Bruno LaBelle

Profile
- Position: Wide receiver

Personal information
- Born: June 3, 1997 (age 29) Montreal, Quebec, Canada
- Listed height: 6 ft 4 in (1.93 m)
- Listed weight: 250 lb (113 kg)

Career information
- College: Cincinnati (2017–2020)
- CFL draft: 2021: 3rd round, 20th overall pick

Career history
- 2021: Arizona Cardinals*
- 2022–2024: Saskatchewan Roughriders
- 2025: Toronto Argonauts*
- 2025: Hamilton Tiger-Cats*
- * Offseason and/or practice squad member only
- Stats at CFL.ca

= Bruno LaBelle =

Canadian gridiron football player (born 1997)

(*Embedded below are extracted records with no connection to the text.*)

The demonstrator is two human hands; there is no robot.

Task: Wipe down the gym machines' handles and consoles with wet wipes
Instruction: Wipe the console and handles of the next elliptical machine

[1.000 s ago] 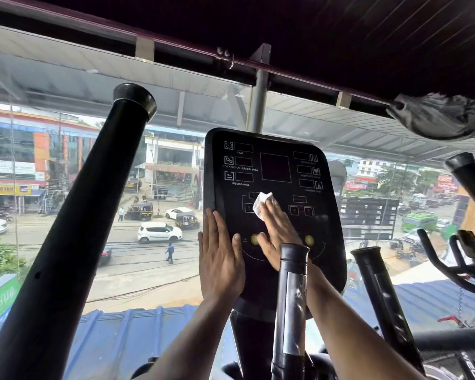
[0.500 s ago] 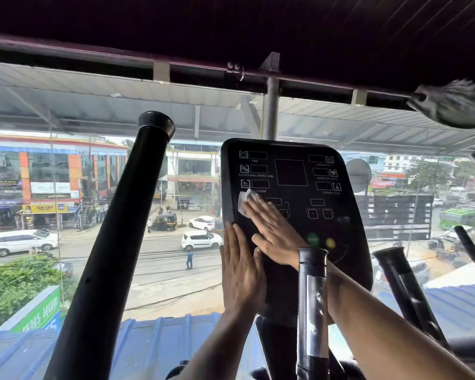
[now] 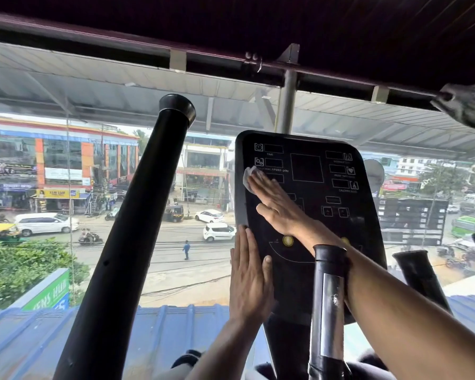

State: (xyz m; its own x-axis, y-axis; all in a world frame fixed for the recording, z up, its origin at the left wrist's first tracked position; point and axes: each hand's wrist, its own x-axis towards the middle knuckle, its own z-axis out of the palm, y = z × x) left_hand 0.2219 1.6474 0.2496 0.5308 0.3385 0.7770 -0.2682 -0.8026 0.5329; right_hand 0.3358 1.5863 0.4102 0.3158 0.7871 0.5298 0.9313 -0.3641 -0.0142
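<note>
Black and glossy, the console (image 3: 310,215) stood upright straight ahead of the person, its long axis running top to bottom, taller than wide. The right hand (image 3: 279,205) lay flat on its face, fingers straight and pointing up and to the left, pressing a white wipe (image 3: 249,177) under the fingertips against the upper left part of the panel, beside the small readouts there. Only a crumpled corner of the wipe showed past the fingers. The left hand (image 3: 248,278) rested open on the lower left edge of the console, fingers straight and together, pointing up, thumb on the face; it held nothing and seemed to be steadying the panel. The two hands were near each other but apart, the right above the left. Since the wipe sat at the left side, most of the face lay to its right and below: the centre screen, the right column of readouts, the arrow buttons and the yellow button (image 3: 288,240). The right hand was the nearer one to all of that, so the next stroke would likely sweep rightward across the short axis, then work down. A thick black handle (image 3: 137,229) rose at left, and a post (image 3: 329,303) with a bare metal stretch stood in front of the right forearm; both looked not yet wiped, though that could not be told for certain
</note>
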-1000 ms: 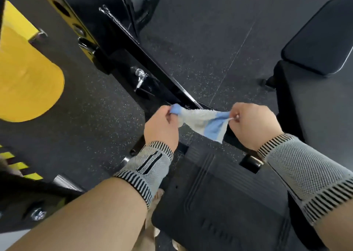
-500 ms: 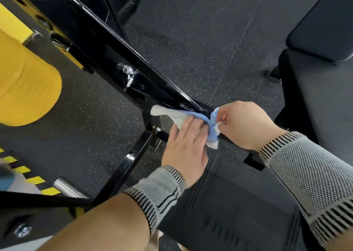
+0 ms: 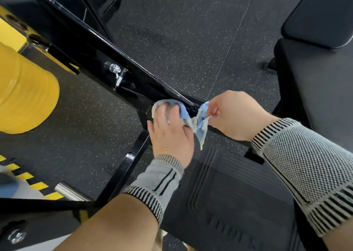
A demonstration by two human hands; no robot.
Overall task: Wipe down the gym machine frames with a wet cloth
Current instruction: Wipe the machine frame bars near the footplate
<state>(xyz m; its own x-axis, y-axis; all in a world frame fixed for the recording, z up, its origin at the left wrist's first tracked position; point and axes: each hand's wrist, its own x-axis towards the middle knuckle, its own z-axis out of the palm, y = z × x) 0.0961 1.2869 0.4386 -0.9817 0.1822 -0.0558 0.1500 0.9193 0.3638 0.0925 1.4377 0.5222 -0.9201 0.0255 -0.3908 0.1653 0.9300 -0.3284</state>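
Blue-white cloth [image 3: 193,118] sits ctr frame, draped over black frame bar [image 3: 107,46]. Left hand [image 3: 170,132] presses it w/ flat, spread fingers; right hand [image 3: 232,115] pinches its other end. Yellow roller [image 3: 24,96] at left.

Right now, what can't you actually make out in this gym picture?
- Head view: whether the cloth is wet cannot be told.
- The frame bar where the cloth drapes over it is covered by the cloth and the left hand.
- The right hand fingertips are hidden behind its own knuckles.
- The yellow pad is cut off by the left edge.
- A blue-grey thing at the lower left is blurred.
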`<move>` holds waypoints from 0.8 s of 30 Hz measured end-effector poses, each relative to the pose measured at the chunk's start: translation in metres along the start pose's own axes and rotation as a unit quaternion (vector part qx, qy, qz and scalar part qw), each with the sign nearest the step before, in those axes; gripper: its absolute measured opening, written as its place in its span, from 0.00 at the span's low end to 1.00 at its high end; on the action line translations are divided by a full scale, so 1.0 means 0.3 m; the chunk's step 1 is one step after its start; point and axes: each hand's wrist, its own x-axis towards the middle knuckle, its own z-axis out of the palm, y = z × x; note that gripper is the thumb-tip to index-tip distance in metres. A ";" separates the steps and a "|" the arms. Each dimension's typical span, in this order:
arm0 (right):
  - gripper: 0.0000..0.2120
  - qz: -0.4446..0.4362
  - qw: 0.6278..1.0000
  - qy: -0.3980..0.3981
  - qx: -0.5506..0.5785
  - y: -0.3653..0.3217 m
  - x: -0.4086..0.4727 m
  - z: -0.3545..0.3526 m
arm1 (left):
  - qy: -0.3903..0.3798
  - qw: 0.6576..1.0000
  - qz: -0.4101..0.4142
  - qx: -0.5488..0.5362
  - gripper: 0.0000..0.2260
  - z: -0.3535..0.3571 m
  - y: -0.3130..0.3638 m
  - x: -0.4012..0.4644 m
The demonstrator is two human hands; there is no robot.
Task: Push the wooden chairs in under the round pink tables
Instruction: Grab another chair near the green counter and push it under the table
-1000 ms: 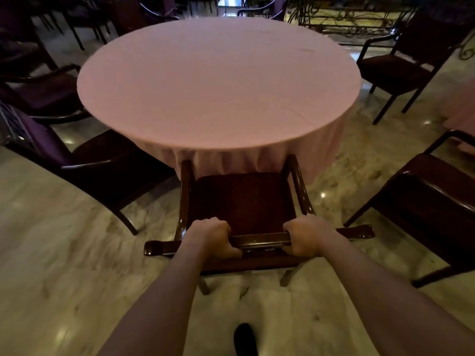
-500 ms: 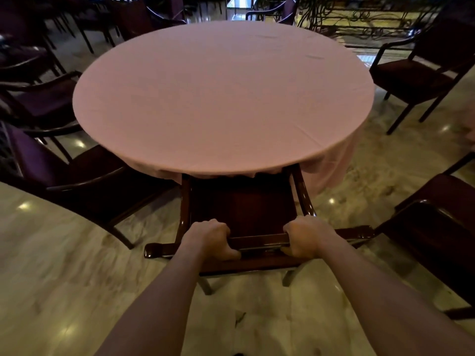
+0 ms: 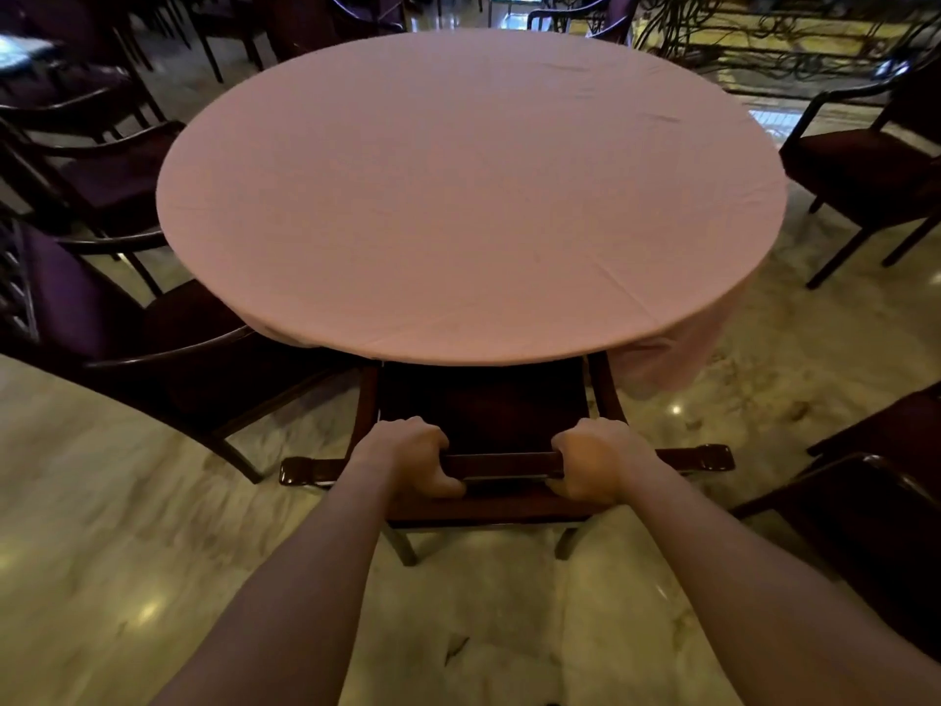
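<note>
A round table (image 3: pixel 473 196) under a pink cloth fills the middle of the head view. Directly in front of me stands a dark wooden chair (image 3: pixel 489 400), its seat partly hidden beneath the table's near edge. My left hand (image 3: pixel 407 458) is closed over the left part of the chair's top rail. My right hand (image 3: pixel 593 458) grips the same rail further right. Both arms reach straight forward.
Several more dark chairs ring the table: one close at the left (image 3: pixel 168 343), one beyond it (image 3: pixel 102 170), one at the right back (image 3: pixel 865 165) and one near my right arm (image 3: pixel 876 512). The floor is glossy marble (image 3: pixel 127 527). A metal railing runs along the back right.
The chair has slid forward with both hands on its rail. More of its seat and armrests now lies under the pink cloth, and the table looks closer.
</note>
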 end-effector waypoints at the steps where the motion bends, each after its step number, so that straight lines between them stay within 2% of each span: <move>1: 0.10 -0.002 1.000 0.005 -0.002 0.007 0.008 -0.003 | 0.000 1.000 0.001 0.002 0.18 -0.003 0.001 0.010; 16: 0.11 -0.008 1.000 0.012 -0.003 0.042 0.114 -0.048 | 0.016 0.999 0.011 0.026 0.14 -0.044 -0.048 0.122; 24: 0.15 0.012 0.999 0.039 -0.034 0.018 0.088 -0.044 | -0.004 0.997 -0.010 0.079 0.22 -0.045 -0.044 0.134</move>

Bruno LaBelle (born June 3, 1997) is a Canadian professional football wide receiver. He was most recently a member of the Hamilton Tiger-Cats of the Canadian Football League (CFL).

==College career==
After using a redshirt season in 2016, LaBelle played college football for the Cincinnati Bearcats from 2017 to 2020. He played in 46 games as a tight end where he caught 20 passes for 150 yards and two touchdowns.

==Professional career==
===Arizona Cardinals===
After going undrafted in the 2021 NFL draft, LaBelle was signed by the Arizona Cardinals on May 1, 2021. After sustaining an injury, he was placed on the injured reserve on August 10, 2021. He was later released on September 14, 2021, after reaching an injury settlement with the team.

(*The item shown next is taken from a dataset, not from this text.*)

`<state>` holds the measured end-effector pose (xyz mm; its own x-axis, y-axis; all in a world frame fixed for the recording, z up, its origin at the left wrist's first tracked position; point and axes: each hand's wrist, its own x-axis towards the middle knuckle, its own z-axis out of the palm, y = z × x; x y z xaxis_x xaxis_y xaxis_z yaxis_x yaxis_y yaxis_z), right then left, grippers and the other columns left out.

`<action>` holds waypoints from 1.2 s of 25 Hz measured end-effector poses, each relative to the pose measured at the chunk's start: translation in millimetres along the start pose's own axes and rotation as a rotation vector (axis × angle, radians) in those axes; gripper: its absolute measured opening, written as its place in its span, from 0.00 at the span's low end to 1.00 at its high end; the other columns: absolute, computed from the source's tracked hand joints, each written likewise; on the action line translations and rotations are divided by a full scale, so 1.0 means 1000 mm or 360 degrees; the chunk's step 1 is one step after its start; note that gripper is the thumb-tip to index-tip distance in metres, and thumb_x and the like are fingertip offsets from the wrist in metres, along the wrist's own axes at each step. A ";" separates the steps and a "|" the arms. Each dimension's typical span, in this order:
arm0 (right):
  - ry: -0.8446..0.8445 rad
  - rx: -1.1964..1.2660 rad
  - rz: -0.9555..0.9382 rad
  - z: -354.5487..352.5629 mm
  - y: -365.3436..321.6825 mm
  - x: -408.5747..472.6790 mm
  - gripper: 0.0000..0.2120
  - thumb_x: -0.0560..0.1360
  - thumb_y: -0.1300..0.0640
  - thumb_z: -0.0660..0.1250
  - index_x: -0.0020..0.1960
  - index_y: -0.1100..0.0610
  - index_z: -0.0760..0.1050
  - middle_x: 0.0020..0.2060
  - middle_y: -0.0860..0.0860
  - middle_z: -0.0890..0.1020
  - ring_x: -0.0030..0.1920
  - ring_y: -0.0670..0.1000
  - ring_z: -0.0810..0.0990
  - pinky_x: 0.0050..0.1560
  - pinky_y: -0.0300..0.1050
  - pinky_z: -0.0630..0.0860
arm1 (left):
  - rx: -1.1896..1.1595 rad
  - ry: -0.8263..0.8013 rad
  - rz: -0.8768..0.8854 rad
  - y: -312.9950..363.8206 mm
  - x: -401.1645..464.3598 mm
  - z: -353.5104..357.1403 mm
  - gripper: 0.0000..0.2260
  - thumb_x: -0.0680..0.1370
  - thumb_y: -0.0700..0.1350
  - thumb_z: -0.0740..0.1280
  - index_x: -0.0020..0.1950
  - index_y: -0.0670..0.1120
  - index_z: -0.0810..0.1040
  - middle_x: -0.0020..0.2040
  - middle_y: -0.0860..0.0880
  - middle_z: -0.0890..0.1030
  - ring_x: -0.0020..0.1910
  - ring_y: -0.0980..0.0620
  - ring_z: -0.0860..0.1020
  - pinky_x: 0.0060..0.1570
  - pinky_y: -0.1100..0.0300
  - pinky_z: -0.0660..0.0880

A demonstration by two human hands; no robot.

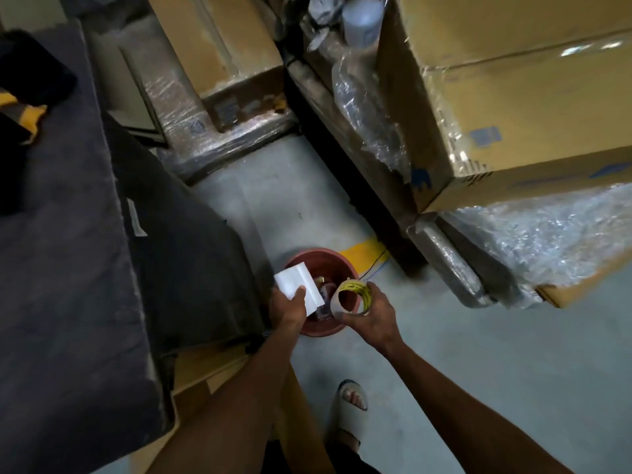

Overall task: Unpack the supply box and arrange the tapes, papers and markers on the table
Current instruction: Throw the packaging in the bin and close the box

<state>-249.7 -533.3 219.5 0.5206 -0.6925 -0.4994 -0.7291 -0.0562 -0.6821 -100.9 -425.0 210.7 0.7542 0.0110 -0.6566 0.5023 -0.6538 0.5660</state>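
The left hand (287, 307) pinches a small stack of white papers (297, 284) over the rim of a reddish-brown tub (328, 258) on the concrete floor (444, 354). The right hand (371, 311) grips a tape roll (352, 299), clear with yellow print, just above the tub. Inside lie what may be more tapes, too dark to tell.

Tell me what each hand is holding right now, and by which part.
The left hand pinches a folded white paper at its lower edge, thumb on top. The right hand grips a tape roll by its outer rim, fingers curled round the far side.
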 end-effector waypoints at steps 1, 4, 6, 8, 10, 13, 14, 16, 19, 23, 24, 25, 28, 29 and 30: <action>-0.0003 0.0018 -0.0013 0.008 0.004 0.005 0.40 0.55 0.38 0.80 0.63 0.48 0.73 0.55 0.48 0.81 0.55 0.50 0.79 0.53 0.47 0.78 | 0.0010 0.0016 -0.0016 -0.007 0.007 0.004 0.29 0.74 0.51 0.73 0.70 0.39 0.70 0.66 0.39 0.77 0.63 0.37 0.76 0.63 0.45 0.73; -0.0046 0.0029 0.0029 0.029 0.012 0.020 0.43 0.55 0.36 0.78 0.66 0.48 0.72 0.57 0.48 0.80 0.57 0.50 0.79 0.55 0.47 0.79 | 0.0032 -0.0003 -0.0064 -0.023 0.025 0.012 0.30 0.74 0.51 0.74 0.72 0.41 0.69 0.67 0.40 0.76 0.64 0.38 0.76 0.63 0.45 0.74; -0.0094 -0.0007 0.0026 0.040 0.012 0.028 0.46 0.55 0.35 0.78 0.69 0.48 0.70 0.61 0.48 0.80 0.60 0.50 0.79 0.59 0.49 0.79 | 0.0000 -0.0002 -0.0105 -0.028 0.033 0.016 0.31 0.73 0.51 0.75 0.72 0.42 0.70 0.66 0.40 0.77 0.63 0.39 0.76 0.61 0.46 0.75; -0.0115 -0.0058 0.0008 0.047 0.008 0.033 0.50 0.55 0.34 0.79 0.72 0.50 0.67 0.65 0.50 0.78 0.63 0.52 0.78 0.61 0.52 0.78 | -0.0033 0.0012 -0.0134 -0.029 0.038 0.016 0.30 0.71 0.52 0.77 0.68 0.43 0.72 0.63 0.43 0.79 0.60 0.40 0.78 0.55 0.51 0.76; -0.0114 -0.0092 0.0021 0.050 0.003 0.035 0.53 0.56 0.38 0.80 0.75 0.51 0.62 0.67 0.53 0.75 0.63 0.56 0.77 0.60 0.54 0.78 | -0.0025 0.0059 -0.0143 -0.027 0.036 0.014 0.27 0.68 0.54 0.78 0.61 0.45 0.75 0.57 0.46 0.79 0.57 0.42 0.78 0.49 0.57 0.72; -0.0133 -0.0130 0.0020 0.051 0.001 0.030 0.46 0.62 0.46 0.77 0.75 0.52 0.62 0.66 0.55 0.77 0.62 0.58 0.78 0.58 0.50 0.77 | -0.0074 0.0137 -0.0133 -0.023 0.026 0.007 0.20 0.72 0.52 0.76 0.59 0.44 0.77 0.55 0.45 0.80 0.54 0.44 0.78 0.47 0.61 0.67; -0.0136 -0.0135 0.0026 0.049 0.002 0.026 0.40 0.65 0.48 0.76 0.74 0.52 0.65 0.64 0.55 0.78 0.62 0.58 0.78 0.57 0.48 0.76 | -0.0097 0.0143 -0.0120 -0.023 0.020 0.003 0.17 0.74 0.50 0.74 0.58 0.43 0.79 0.55 0.44 0.81 0.55 0.43 0.78 0.47 0.61 0.67; -0.0164 -0.0140 0.0053 0.045 -0.002 0.017 0.29 0.71 0.56 0.73 0.71 0.55 0.69 0.62 0.56 0.80 0.61 0.60 0.78 0.57 0.47 0.74 | -0.0094 0.0114 -0.0051 -0.026 0.009 -0.004 0.11 0.77 0.45 0.70 0.56 0.41 0.81 0.55 0.42 0.82 0.57 0.42 0.78 0.47 0.62 0.67; -0.0193 -0.0134 0.0061 0.041 -0.012 0.000 0.21 0.75 0.60 0.67 0.68 0.55 0.73 0.60 0.58 0.82 0.59 0.61 0.79 0.57 0.50 0.76 | 0.0018 -0.0061 0.0153 -0.036 -0.013 -0.018 0.08 0.79 0.42 0.68 0.56 0.42 0.81 0.54 0.43 0.82 0.54 0.45 0.79 0.48 0.62 0.69; -0.0231 -0.0114 0.0046 0.034 -0.028 -0.030 0.16 0.76 0.62 0.65 0.64 0.57 0.76 0.56 0.58 0.83 0.55 0.60 0.81 0.55 0.50 0.77 | 0.0134 -0.0248 0.0304 -0.046 -0.045 -0.037 0.10 0.81 0.44 0.64 0.61 0.45 0.79 0.55 0.48 0.79 0.54 0.50 0.76 0.50 0.60 0.71; -0.0247 -0.0094 0.0040 0.034 -0.031 -0.038 0.17 0.76 0.62 0.65 0.64 0.57 0.76 0.56 0.57 0.83 0.55 0.60 0.81 0.55 0.49 0.77 | 0.0172 -0.0260 0.0331 -0.051 -0.052 -0.041 0.10 0.82 0.44 0.63 0.61 0.46 0.80 0.55 0.48 0.80 0.54 0.50 0.77 0.50 0.60 0.71; -0.0255 -0.0081 0.0027 0.032 -0.036 -0.049 0.17 0.75 0.63 0.65 0.64 0.57 0.76 0.56 0.57 0.83 0.55 0.59 0.81 0.55 0.48 0.76 | 0.0194 -0.0269 0.0350 -0.054 -0.061 -0.047 0.10 0.82 0.44 0.63 0.61 0.46 0.80 0.55 0.48 0.80 0.54 0.49 0.77 0.50 0.60 0.72; -0.0244 -0.0070 -0.0056 0.033 -0.046 -0.080 0.18 0.75 0.63 0.66 0.65 0.58 0.77 0.56 0.57 0.84 0.56 0.59 0.82 0.54 0.46 0.76 | 0.0135 -0.0369 0.0319 -0.069 -0.084 -0.065 0.11 0.82 0.44 0.62 0.63 0.46 0.78 0.58 0.45 0.81 0.53 0.47 0.78 0.49 0.59 0.74; -0.0259 -0.0072 -0.0072 0.033 -0.050 -0.092 0.18 0.75 0.63 0.66 0.64 0.59 0.78 0.56 0.57 0.84 0.56 0.59 0.82 0.55 0.46 0.75 | 0.0128 -0.0388 0.0297 -0.074 -0.092 -0.072 0.12 0.82 0.44 0.62 0.65 0.47 0.77 0.59 0.45 0.80 0.54 0.47 0.78 0.51 0.57 0.75; -0.0280 -0.0078 -0.0088 0.032 -0.054 -0.104 0.17 0.75 0.64 0.66 0.64 0.59 0.78 0.57 0.57 0.84 0.57 0.58 0.81 0.56 0.46 0.75 | 0.0134 -0.0390 0.0284 -0.075 -0.102 -0.082 0.13 0.82 0.45 0.62 0.65 0.47 0.77 0.60 0.46 0.80 0.55 0.48 0.78 0.54 0.55 0.76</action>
<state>-250.2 -435.2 291.5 0.6269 -0.5512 -0.5506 -0.7159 -0.1288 -0.6862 -180.9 -314.7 275.7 0.6976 -0.2857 -0.6571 0.3266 -0.6894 0.6466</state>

===Saskatchewan Roughriders===
LaBelle was drafted in the third round, 20th overall, in the 2021 CFL draft by the Saskatchewan Roughriders, but spent 2021 pursuing opportunities in the National Football League. He then signed with the Roughriders on May 15, 2022. He made the team's opening day roster following training camp in 2022 and made his professional debut on June 11, 2022, against the Hamilton Tiger-Cats. LaBelle dressed in 15 regular season games where he had one catch for 18 yards and one kickoff return for three yards.

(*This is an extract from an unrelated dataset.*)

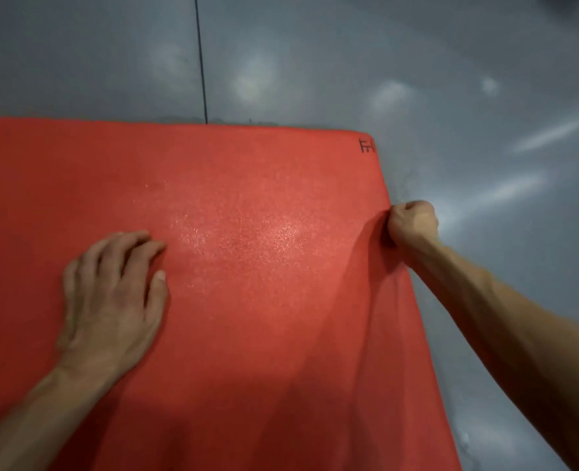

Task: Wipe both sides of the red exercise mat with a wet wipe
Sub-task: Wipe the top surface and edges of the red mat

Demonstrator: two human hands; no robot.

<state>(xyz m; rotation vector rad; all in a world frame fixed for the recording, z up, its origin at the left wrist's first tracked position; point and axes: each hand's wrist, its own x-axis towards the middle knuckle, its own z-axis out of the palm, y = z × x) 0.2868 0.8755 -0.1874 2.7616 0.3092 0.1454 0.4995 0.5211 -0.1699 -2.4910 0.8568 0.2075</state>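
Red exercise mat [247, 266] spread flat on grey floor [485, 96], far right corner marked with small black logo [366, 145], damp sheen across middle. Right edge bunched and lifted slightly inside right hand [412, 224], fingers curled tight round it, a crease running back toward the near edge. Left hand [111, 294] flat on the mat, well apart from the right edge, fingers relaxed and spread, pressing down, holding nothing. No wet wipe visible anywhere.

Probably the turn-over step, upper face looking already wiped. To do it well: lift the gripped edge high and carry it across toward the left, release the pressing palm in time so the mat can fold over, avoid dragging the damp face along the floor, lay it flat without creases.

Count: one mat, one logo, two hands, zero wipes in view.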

In 2023, LaBelle dressed in 14 regular season games, but did not record any statistics. In the 2024 season, he began the year on the injured list before being relegated to the practice roster on September 19, 2024. His contract expired at the end of the Roughriders' season on November 10, 2024.

===Toronto Argonauts===
On February 10, 2025, it was announced that LaBelle had signed with the Toronto Argonauts. However, he was released in training camp on May 20, 2025.

===Hamilton Tiger-Cats===
On May 22, 2025, it was announced that LaBelle had signed with the Hamilton Tiger-Cats. He was part of the final cuts on June 1, 2025.